An exact transcription of all the data is required; the pictures are to be left out.

■ ■ ■ ■ ■

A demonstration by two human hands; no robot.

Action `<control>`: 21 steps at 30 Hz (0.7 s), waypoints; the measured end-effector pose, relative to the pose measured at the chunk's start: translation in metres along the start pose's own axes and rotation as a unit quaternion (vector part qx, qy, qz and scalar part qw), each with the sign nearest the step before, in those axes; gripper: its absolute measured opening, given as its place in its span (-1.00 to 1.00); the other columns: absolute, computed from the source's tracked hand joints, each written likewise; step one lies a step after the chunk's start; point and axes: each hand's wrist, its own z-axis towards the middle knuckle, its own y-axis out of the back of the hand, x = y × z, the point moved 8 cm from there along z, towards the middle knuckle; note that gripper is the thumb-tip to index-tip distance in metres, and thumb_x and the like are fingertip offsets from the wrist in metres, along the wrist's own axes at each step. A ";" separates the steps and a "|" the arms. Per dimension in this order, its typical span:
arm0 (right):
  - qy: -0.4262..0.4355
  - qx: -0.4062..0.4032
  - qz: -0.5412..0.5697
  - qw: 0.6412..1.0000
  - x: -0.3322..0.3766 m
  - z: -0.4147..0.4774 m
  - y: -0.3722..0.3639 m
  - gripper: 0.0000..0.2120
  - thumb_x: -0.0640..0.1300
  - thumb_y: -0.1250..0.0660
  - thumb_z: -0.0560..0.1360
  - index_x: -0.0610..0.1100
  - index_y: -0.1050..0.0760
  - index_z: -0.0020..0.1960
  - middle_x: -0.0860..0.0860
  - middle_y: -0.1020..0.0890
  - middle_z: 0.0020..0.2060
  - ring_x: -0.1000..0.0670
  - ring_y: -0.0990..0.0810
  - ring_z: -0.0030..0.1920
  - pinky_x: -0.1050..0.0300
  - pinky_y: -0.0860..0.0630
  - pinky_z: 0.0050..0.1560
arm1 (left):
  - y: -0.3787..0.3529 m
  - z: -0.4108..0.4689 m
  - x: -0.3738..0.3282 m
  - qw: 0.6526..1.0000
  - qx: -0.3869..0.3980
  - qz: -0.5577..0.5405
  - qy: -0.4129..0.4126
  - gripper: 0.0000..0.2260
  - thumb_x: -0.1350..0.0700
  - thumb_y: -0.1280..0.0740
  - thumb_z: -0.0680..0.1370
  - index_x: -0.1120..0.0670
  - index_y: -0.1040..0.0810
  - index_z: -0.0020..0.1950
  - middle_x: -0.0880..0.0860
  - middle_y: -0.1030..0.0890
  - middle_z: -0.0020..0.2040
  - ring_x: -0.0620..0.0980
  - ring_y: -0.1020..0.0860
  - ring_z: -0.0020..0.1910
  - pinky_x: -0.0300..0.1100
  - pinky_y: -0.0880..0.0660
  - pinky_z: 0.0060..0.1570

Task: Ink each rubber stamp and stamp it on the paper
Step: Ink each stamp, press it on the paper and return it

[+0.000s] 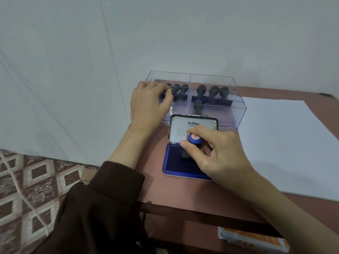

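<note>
On the reddish-brown table (pixel 183 195), the right hand (pixel 220 154) pinches a black-bodied rubber stamp with a round blue knob (pixel 194 139), its base set on the dark blue pad of the open rectangular ink pad tin (pixel 176 165). Right of the tin lies a white paper sheet (pixel 284 143). Just beyond the tin's raised lid stands a clear plastic two-compartment box (pixel 234 107) of dark-handled stamps (pixel 212 92); the left hand (pixel 148 103) curls into its left compartment, whether gripping a stamp is unclear.

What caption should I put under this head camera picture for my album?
Right hand holds a blue-topped stamp on the ink pad while left hand reaches into the clear box.
</note>
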 end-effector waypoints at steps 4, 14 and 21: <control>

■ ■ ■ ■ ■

§ **Written answer**
A demonstration by two human hands; no robot.

Action `<control>`: 21 steps at 30 Hz (0.7 s), waypoints; the measured end-effector pose, relative to the pose measured at the chunk's start: translation in metres along the start pose's own axes and rotation as a unit quaternion (vector part qx, qy, qz and scalar part qw), each with the sign nearest the step before, in those axes; gripper: its absolute measured opening, given as its place in its span (-1.00 to 1.00); the other columns: absolute, computed from the source's tracked hand joints, each written likewise; step one lies a step after the chunk's start; point and axes: each hand's wrist, its own z-axis towards the middle knuckle, its own y-axis out of the back of the hand, x = y × z, the point moved 8 cm from there along z, towards the middle knuckle; note that gripper is the thumb-tip to index-tip distance in metres, and thumb_x and the like are fingertip offsets from the wrist in metres, along the wrist's own axes at each step. A ";" separates the steps and a "|" the arms. Per dimension in this order, its typical span:
arm0 (right):
  - qy: -0.4262..0.4355
  - qx: -0.4062..0.4032
  - qz: -0.5412..0.5697
  - qw: 0.6412..1.0000
  - x: -0.3322..0.3766 m
  - z: -0.4147..0.4774 m
  - y: -0.3722..0.3639 m
  - gripper: 0.0000..0.2120
  - thumb_x: -0.0640..0.1300
  - thumb_y: -0.1250..0.0660
  - thumb_z: -0.0560..0.1360
  - index_x: -0.0610..0.1100
  - index_y: -0.1050..0.0760
  - index_z: -0.0020..0.1960
  - middle_x: -0.0860..0.0860
  - middle_y: -0.1020..0.0890
  - middle_z: 0.0020..0.2060
  - ring_x: -0.1000..0.0670
  - ring_y: -0.0990..0.0810
  - ring_z: -0.0030..0.1920
  - pinky_x: -0.1050..0.0300
  - pinky_y: -0.0860..0.0630
  - pinky_z: 0.0050..0.1560
arm1 (left):
  - y: -0.3787..0.3529 m
  - z: -0.4108..0.4689 m
  - x: -0.3738..0.3282 m
  - qw: 0.6526..1.0000
  - qx: -0.3869..0.3980
  - qz: -0.5577..0.5405
  - qy: -0.4129..0.4126
  - gripper: 0.0000..0.2260
  - thumb_x: -0.1350..0.0700
  - thumb_y: -0.1280..0.0740
  - thumb_z: -0.0680..0.1370
  - index_x: -0.1120..0.0670
  - index_y: -0.1040..0.0810
  - index_z: -0.0020..0.1950
  - middle_x: -0.0880..0.0860
  - middle_y: -0.1030..0.0890
  - middle_z: -0.0020..0.2040
  - ring_x: -0.0620..0.0980
  - ring_y: -0.1020..0.0860
  - ring_z: -0.0020..0.1910
  - pinky_x: -0.0300..0.1100
  - pinky_y: -0.0880..0.0660
  - pinky_z: 0.0060..0.1570

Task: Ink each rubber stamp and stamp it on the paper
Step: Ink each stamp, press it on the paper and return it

[+0.000s] 

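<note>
On the reddish-brown table (pixel 183 195), the right hand (pixel 220 154) pinches a black-bodied rubber stamp with a round blue knob (pixel 194 139), its base set on the dark blue pad of the open rectangular ink pad tin (pixel 176 165). Right of the tin lies a white paper sheet (pixel 284 143). Just beyond the tin's raised lid stands a clear plastic two-compartment box (pixel 234 107) of dark-handled stamps (pixel 212 92); the left hand (pixel 148 103) curls into its left compartment, whether gripping a stamp is unclear.

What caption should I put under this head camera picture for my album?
Right hand holds a blue-topped stamp on the ink pad while left hand reaches into the clear box.
</note>
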 end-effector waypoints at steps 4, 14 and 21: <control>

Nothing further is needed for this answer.